In the mid-1990s, trainer Ron McAnally showed Sid Craig tapes of an Argentine-bred colt who looked like the real goods.
The asking price for Gentlemen, the horse in the tapes, was $1 million. That was about $700,000 more than Craig had paid for his future champion, the Argentine-bred Paseana, a few years before, so he and McAnally passed on Gentlemen. The happy end to the story belonged to R.D. Hubbard, who eventually became the principal owner of Gentlemen as the horse carved a U.S. career that totaled $3.3 million in purses.
Early this year, McAnally went to Del Mar to show Sid and Jenny Craig more race tapes of another Argentine prospect. The asking price for Candy Ride would be high, McAnally knew, but the Craigs had been known to open their vault before. They paid $2.5 million for Dr Devious, their 1992 English Derby winner.
To get the undefeated Candy Ride, who won his three races in South America by 28 lengths, the Craigs were going to have to spend $900,000.
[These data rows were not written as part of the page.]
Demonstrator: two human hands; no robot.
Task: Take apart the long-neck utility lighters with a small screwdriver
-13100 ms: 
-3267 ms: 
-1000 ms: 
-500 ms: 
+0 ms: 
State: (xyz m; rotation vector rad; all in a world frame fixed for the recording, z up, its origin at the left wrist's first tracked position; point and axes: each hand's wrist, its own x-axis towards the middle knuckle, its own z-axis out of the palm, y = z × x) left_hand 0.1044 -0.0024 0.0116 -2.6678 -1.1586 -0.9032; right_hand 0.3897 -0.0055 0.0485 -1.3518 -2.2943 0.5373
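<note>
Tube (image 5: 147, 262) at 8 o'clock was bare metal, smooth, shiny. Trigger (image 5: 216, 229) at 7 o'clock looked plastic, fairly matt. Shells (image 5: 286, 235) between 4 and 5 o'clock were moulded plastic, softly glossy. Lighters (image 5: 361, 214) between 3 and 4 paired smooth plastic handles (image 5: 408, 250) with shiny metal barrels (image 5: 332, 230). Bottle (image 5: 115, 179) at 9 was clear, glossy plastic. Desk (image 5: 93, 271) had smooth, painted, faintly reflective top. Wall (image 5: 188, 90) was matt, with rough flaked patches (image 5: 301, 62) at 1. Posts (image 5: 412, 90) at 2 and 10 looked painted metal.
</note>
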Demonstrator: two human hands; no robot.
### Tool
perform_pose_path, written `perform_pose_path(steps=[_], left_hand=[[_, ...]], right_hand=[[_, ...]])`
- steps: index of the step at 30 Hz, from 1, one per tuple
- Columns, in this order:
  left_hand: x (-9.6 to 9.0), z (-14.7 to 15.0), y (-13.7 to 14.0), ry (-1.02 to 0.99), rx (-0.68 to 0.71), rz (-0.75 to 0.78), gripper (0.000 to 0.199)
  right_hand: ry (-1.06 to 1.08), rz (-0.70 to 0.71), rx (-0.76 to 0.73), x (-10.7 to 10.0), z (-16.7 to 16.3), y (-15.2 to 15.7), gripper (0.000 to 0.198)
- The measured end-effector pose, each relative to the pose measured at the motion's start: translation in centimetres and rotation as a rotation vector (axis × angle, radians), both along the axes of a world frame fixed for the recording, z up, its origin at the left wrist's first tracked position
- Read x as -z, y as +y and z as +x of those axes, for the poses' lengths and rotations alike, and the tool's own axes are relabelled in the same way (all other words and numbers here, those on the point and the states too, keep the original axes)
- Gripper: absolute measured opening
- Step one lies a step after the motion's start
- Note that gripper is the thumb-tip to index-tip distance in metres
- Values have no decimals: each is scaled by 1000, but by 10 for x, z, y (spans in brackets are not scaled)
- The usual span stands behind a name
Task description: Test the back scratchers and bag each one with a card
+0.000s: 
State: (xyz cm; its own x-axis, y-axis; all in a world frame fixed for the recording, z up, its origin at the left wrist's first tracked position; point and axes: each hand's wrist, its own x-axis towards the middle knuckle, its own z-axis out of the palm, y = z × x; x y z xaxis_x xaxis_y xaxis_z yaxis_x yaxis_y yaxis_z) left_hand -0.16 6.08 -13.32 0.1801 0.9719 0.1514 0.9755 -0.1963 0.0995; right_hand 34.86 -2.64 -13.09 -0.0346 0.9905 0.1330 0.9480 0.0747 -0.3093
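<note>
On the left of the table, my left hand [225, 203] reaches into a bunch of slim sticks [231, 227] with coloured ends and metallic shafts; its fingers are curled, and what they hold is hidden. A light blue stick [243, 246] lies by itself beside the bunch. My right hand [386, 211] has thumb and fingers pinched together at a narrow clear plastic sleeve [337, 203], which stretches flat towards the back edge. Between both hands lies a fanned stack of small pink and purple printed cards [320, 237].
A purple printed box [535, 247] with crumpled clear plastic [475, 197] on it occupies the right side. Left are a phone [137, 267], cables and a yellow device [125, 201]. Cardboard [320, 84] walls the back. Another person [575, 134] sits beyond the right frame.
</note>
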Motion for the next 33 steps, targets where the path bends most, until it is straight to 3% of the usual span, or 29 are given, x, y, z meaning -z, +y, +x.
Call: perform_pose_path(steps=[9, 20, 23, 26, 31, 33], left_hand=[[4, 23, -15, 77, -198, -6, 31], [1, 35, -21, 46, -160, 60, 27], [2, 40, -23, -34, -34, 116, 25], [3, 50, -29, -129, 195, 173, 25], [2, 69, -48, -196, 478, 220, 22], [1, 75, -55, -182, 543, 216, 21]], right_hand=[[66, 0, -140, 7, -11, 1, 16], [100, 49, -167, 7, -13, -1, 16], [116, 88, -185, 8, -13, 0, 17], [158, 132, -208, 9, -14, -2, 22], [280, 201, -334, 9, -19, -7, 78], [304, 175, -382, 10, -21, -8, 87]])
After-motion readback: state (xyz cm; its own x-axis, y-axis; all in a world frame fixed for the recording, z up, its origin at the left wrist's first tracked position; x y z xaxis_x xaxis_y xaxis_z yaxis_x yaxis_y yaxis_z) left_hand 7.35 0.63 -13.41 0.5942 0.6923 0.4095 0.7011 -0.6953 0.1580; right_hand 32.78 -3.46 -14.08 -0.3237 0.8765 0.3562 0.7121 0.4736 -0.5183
"That's a lot of money," Sid Craig said Friday, "but I've never seen Ron this excited about a horse before."
He was standing in the winner's circle at Hollywood Park on the Fourth of July, wearing a red-white-and-blue necktie and celebrating Candy Ride's first stakes victory in the U.S., a three-quarter length victory over Special Ring in the $150,000 American Handicap.
Candy Ride has won five in a row overall and earned $124,800 for the Craigs, whose accountants will be pleased to know that bigger days might be ahead. The next race for the 4-year-old colt may be the Pacific Classic, a $1-million pot at Del Mar on Aug. 24.
The Pacific Classic is on dirt and the American was on grass, but Candy Ride seems comfortable with either surface. He went both ways in Argentina, and his prep for the American, a three-length victory at Hollywood Park on June 7, was over the main track.
McAnally's early enthusiasm for Candy Ride -- the trainer feels that the colt's running action is better than Gentlemen's -- has rubbed off on Craig.
"He has the potential to be one of the super horses of all-time," the co-owner said.
Running 1 1/8 miles in 1:46 1/5, the fastest since Labeeb matched the stakes record with a 1:45 3/5 clocking in 1996, favored Candy Ride paid $4. Special Ring was two lengths ahead of Irish Warrior, the third-place finisher.
Gary Stevens, riding Candy Ride for the first time, won the Hollywood Gold Cup and the Pacific Classic with Gentlemen.
"All I can say is, [McAnally] loves this horse," Stevens said. "He came and saw [me], said he had a horse he wanted to win the Pacific Classic with, and this is him. Whatever Ronnie says, goes. That's good enough for me. He's trained a bunch of champions. This horse is very, very special. Right now, I would rate him right on a par with Gentlemen. He is just a particularly gifted horse."
In an earlier stake, Wacky Patty added to a minor stakes victory at Hollywood with a one-length victory over Cherish Destiny in the $100,300 Landalauce. Wacky Patty, ridden by Jose Valdivia, suffered her only loss in four starts after a poor start in the Cinderella Stakes a month ago. Trainer Jim Chapman, who bought Wacky Patty for $16,000 as a yearling and then was unsuccessful in selling her this year when bidding stalled, has Breeders' Cup Juvenile Fillies aspirations for the filly.
At Belmont Park, trainer Bobby Frankel's barn came away with mixed results: Ridden by Jerry Bailey, Frankel's Aldebaran was a two-length winner over Peeping Tom in the $150,000 Tom Fool Handicap, but Frankel's three-horse entry was unable to stop Snow Dance, a 27-1 longshot, from winning the $250,000 New York Handicap.
Frankel's best finisher was Pertuisane, who was second, a length behind. Belmont's other stake went to House Party, a 3 1/4-length winner over Chimichurri in the $200,000 Prioress.
At Churchill Downs, trainer Wayne Lukas saddled a winner of the Debutante Stakes for a record fifth time when Be Gentle won by 1 1/4 lengths.